Again, my sis asked me to write a review for The Ford Show on nowlive.com, so I'm sharing it here with you. I kind of get the feeling it's going to be a regular thing, so I guess it's going to be a regular thing here too. I'm not as happy with this one as the one I wrote for Hancock, but I was under the gun to clock in at under three minutes, so . . . .
Christopher Nolan’s newest installment in the Batman series is perhaps the most hyped movie of the year if not the entire millennium. Even before Heath Ledger’s death last January, rumors were flying about his incendiary performance as The Joker. After his death, the murmurs grew to an almost deafening pitch as critics such as Peter Travers of Rolling Stone began banging the drum for Ledger to receive a posthumous Oscar nomination for his work. All of this hype begs the question: is Ledger’s work really that good? Is the movie itself really that good?
The answer, quite simply, is yeah, it is. The Dark Knight is a truly spectacular film.
Picking up where Batman Begins left off, we find Bruce Wayne’s alter ego Batman continuing his quest to rid Gotham City of the organized crime that is causing the city to rot away. He sees that the people are hungry for a hero. The question, though, is whether or not Batman can be the hero they need while still doing what needs to be done to fight crime – sometimes the good guys have to make unpopular choices. Batman’s internal conflict is only further complicated by the arrival of a new nemesis who makes the mob look like a box full of fluffy kittens: The Joker. Joker operates under no code with no greater purpose. As Alfred the butler notes at one point: “He just wants to see the world burn.” Joker kills and steals pretty much for the hell of it. If he has any agenda, it is chaos and a desire to prove to the world that the same darkness that drives him is a darkness that lurks in us all.
Battling the Joker pushes Bruce Wayne to question his mission.
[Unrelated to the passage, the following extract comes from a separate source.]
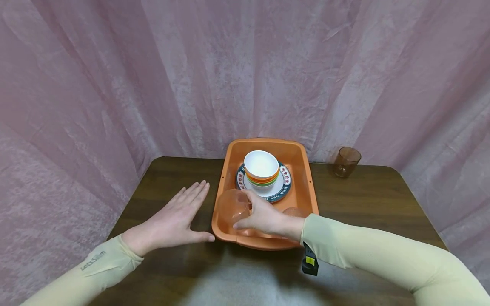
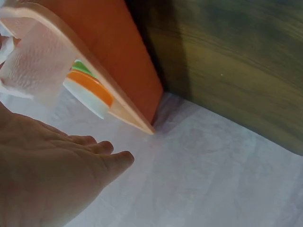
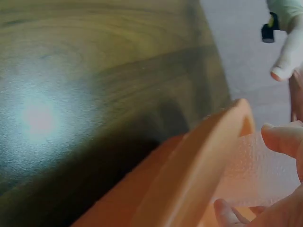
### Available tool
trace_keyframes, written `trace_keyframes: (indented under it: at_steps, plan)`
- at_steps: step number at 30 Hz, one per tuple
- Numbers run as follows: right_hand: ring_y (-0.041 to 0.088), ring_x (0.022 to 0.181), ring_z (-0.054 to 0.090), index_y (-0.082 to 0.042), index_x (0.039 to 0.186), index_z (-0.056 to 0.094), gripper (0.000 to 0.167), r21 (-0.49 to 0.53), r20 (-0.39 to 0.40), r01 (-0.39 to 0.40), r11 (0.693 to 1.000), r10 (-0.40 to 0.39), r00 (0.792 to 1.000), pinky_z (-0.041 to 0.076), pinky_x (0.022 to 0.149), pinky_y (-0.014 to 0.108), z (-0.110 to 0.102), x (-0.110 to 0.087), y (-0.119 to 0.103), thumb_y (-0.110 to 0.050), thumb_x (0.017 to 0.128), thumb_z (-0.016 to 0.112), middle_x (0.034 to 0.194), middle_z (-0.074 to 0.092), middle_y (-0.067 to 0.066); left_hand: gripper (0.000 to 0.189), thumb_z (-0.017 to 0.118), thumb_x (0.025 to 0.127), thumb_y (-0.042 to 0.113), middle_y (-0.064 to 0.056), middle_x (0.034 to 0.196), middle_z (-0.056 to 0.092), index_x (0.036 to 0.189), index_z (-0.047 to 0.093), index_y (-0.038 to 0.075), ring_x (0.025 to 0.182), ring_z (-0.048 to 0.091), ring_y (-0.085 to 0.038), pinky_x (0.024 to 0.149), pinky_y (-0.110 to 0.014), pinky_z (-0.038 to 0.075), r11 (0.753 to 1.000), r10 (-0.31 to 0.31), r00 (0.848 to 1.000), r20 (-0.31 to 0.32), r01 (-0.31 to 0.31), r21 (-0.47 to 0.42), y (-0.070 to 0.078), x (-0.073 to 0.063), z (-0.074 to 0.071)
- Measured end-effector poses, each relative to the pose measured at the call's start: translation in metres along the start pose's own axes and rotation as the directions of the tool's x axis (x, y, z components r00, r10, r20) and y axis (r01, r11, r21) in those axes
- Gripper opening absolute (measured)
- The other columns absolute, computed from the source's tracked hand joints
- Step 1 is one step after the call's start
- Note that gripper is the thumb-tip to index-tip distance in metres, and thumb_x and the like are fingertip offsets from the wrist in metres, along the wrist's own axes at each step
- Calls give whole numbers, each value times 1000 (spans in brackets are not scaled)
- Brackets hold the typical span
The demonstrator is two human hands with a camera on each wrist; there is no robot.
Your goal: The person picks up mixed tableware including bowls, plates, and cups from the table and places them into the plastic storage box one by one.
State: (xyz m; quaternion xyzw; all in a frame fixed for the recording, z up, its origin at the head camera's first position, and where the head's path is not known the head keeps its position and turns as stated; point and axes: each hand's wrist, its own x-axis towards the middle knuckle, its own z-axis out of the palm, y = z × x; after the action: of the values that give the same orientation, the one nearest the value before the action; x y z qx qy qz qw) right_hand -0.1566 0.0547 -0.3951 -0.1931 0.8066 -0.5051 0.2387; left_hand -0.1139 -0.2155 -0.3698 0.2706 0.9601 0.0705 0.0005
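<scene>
My right hand [image 1: 264, 216] grips a see-through cup with a pebbled wall [image 1: 232, 206] at the near left corner of the orange basin [image 1: 313, 197]. Thumb and fingers lie on opposite sides of the cup in the right wrist view. To the left of the basin, my left hand [image 1: 174, 221] is held with straight fingers and thumb spread, touching nothing. Inside the basin, a stack of bowls [image 1: 262, 165], white on top with orange and green ones below, stands on a plate with a dark patterned rim [image 1: 285, 187]. Another clear rounded piece [image 1: 294, 211] is partly hidden behind my right wrist.
A brown see-through glass [image 1: 346, 161] stands at the back right of the dark wooden table [image 1: 360, 199]. Pink curtains [image 1: 245, 68] hang behind the table and at both sides. The basin's raised walls surround the dishes.
</scene>
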Motion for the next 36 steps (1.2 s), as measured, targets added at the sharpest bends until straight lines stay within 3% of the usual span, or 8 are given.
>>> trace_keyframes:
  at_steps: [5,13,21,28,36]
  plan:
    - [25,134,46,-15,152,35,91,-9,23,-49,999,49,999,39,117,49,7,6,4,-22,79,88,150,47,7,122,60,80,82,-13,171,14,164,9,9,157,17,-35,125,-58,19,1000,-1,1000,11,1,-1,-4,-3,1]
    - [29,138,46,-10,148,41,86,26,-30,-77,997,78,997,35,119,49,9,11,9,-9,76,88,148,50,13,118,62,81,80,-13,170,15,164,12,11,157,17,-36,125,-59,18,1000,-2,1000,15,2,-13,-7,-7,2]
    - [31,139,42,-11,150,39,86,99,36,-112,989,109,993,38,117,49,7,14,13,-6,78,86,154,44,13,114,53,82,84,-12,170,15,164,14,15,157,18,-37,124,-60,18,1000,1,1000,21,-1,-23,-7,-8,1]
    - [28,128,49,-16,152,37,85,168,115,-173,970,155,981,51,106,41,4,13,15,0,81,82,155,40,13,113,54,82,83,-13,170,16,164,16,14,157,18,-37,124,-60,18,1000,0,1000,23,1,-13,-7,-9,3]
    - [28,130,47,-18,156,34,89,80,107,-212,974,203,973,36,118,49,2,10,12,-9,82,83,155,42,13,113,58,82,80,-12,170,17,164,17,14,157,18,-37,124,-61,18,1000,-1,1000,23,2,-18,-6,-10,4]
If he can’t be the hero Gotham needs, maybe Harvey Dent can be. Dent is the new crusading district attorney (and boyfriend of Bruce Wayne’s beloved Rachel – played here by a much stronger and more convincing Maggie Gyllenhaal). Like Bruce Wayne, Dent has made ridding Gotham of crime his number one goal. Harvey is the white knight to Bruce’s Dark Knight; they compliment each other perfectly. Of course, anyone who is familiar with the Batman canon knows Harvey’s fate – a fate which comes heartbreakingly to fruition and kicks the third act of the film into high gear.
The Dark Knight is an exciting, complicated, intelligent film that proves that action films don’t have to be mindless pieces of drivel. When you hire a talented, visionary director like Christopher Nolan and cast true, gifted actors like Christian Bale, Maggie Gyllenhaal, and Aaron Eckhart, it is possible to create a film that both entertains and challenges, that has heart and pathos and energy. In all honesty, I often found myself thinking throughout the film that an actor of Bale’s caliber was maybe wasted in this film, but a lesser actor would never be able to walk that line of darkness that Bale does with such skill. Eckhart’s performance as Harvey Dent is largely overshadowed, at least in the press, by Ledger, which is a shame as Eckhart brings real charisma to his scenes as Harvey and terrifying pain to Harvey’s eventual fall.
This, of course, brings us to Heath Ledger. That this character will be Ledger’s lasting legacy is both heartbreaking and inspiring. This performance is truly an acting master class in surrendering to a character. Much has been made about how the darkness of the Joker may have played a part in Ledger’s accidental overdose, that he had such a hard time letting go of that darkness to the point that it haunted him. I didn’t see a character consumed by darkness so much as I saw an actor consumed by the sheer joy of playing a character that takes him on such a ride. He looks like he is having the time of his life just letting go and surrendering to the gleeful mania that is the Joker. Ledger has never seemed quite so alive and vibrant on film as he does here. Is it Oscar worthy? Most definitely. Let’s just hope that the Academy remembers him – and this film – in 6 months.